■ **Task objective**
Repeat the listing word for word. No pictures belong in the copy.

■ **Data below**
--*--

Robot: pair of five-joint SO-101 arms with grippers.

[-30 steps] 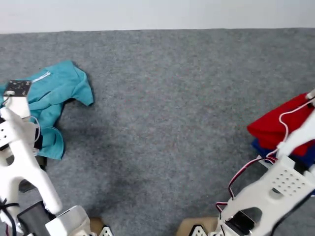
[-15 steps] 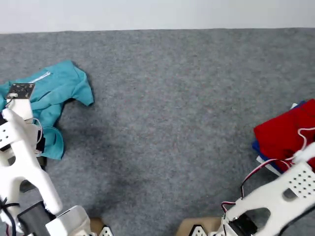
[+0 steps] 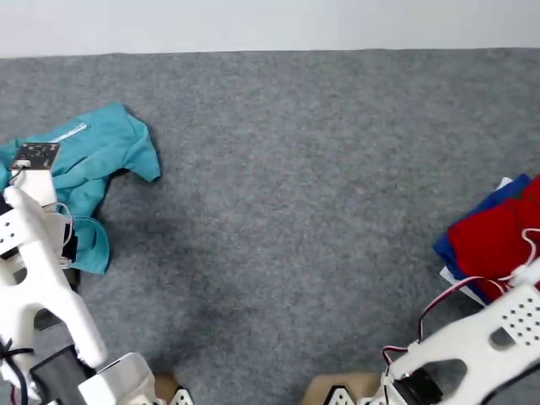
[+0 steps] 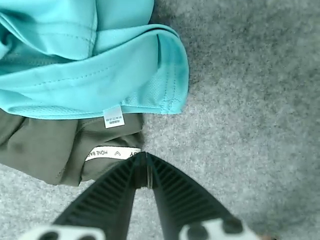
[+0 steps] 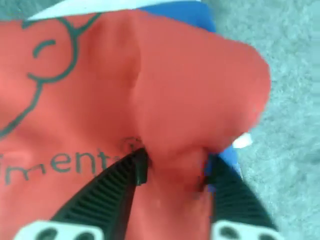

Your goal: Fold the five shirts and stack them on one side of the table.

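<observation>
The right claw [image 5: 172, 172] pinches a fold of the limp red shirt [image 5: 150, 75]; the left claw [image 4: 145, 172], closed empty, could grip the teal shirt [image 4: 100, 75] by its hem.

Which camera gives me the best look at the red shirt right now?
The right wrist view: the red shirt is close up, with a fold pinched in the right tool. The high view cuts it off at the edge, atop a blue shirt. The left wrist view faces the teal shirt.
</observation>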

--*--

■ **Solution to this problem**
Robot: pair of five-joint SO-101 arms with grippers.

[-30 steps] 
[-15 steps] 
[+0 steps] 
[+0 steps] 
[+0 steps] 

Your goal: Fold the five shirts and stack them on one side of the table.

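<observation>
The right claw [image 5: 172, 172] pinches a fold of the limp red shirt [image 5: 150, 75]; the left claw [image 4: 145, 172], closed empty, could grip the teal shirt [image 4: 100, 75] by its hem.

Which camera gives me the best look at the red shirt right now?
The right wrist view: the red shirt is close up, with a fold pinched in the right tool. The high view cuts it off at the edge, atop a blue shirt. The left wrist view faces the teal shirt.
</observation>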

That completes the output for this exercise.